York Region’s Black community leaders are calling for sweeping reforms to local policing, after the May 25 death of African-American man George Floyd while in police custody that has pushed anti-Black racism and systemic racism to the forefront locally and around the globe.
More than 15 deputations, written and verbal, were delivered at the June 17 meeting of the Regional Municipality of York Police Services Board, the civilian body that sets policy direction and oversees York Regional Police and to which the police chief is accountable.
Organizations and individuals alike urged the board to ensure York police’s senior leaders and officers are representative of the racial and ethnic diversity of the communities they serve.
More than half of deputants noted that two upcoming deputy police chief vacancies — one of which was created with the promotion of new Chief Jim MacSween — offer an immediate opportunity to appoint an individual with a demonstrated background in community policing and commitment to engaging York Region’s diverse communities.
Deputy Chief André Crawford's term ends Nov. 6, 2020, where, since 2013, he oversees York police's administration branch and financial services after being re-appointed to a two-year term in 2018.

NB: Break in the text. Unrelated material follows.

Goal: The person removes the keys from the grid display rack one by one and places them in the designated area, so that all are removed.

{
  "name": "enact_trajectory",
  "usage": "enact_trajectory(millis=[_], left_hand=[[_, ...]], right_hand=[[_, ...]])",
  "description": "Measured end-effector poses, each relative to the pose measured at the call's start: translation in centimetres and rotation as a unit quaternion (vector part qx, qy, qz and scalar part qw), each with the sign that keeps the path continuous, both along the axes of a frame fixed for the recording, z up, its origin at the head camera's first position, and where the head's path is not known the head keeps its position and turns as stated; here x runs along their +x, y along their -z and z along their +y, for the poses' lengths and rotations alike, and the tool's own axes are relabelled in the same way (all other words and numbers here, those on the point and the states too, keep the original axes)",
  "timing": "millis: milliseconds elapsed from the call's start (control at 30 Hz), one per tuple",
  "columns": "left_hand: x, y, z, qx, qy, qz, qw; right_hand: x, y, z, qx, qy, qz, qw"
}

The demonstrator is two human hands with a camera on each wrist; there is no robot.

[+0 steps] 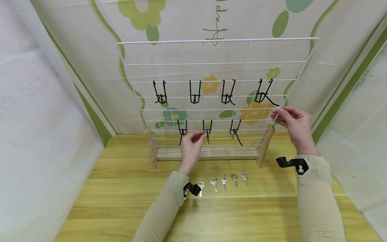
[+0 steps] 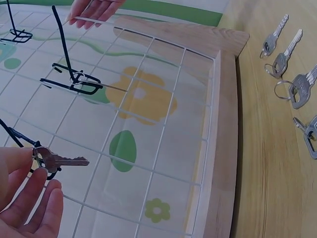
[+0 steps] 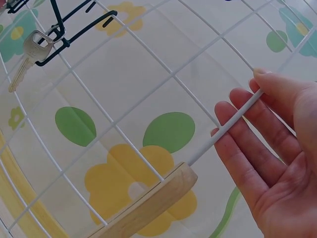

There were also calls for the collection of race-based data on such things as police stops and outcomes, the creation of an anti-Black racism committee, the end to policing in local schools, and implementing a York police budget cut proportionate to the estimated budget shortfall caused by the COVID-19 pandemic.
“The Black community is in pain,” Vaughan African Canadian Association executive director Shernett Martin told the police board. “The recent murder of George Floyd and the incessant anti-Black racism ravaging both sides of the border is unleashing trauma on our community that seems unrelenting.”
“It has seared through the heart of Black men and children, and it has pierced the womb of every Black woman who heard the cries of Floyd as he cried out for his mother,” Martin said. “So we are hurting, and we have a right to be hurting, and a right to express that however we see fit.”
Martin said the No. 1 challenge in York Region’s Black community is a lack of support from governments, and those systems and institutions need to be governed by policies that hold them accountable.
“When we enter public spaces, we feel the presence of unconscious bias, we are faced head-on with white privilege in every room we enter, and subtle and overt anti-Black racism is something we navigate daily,” she said.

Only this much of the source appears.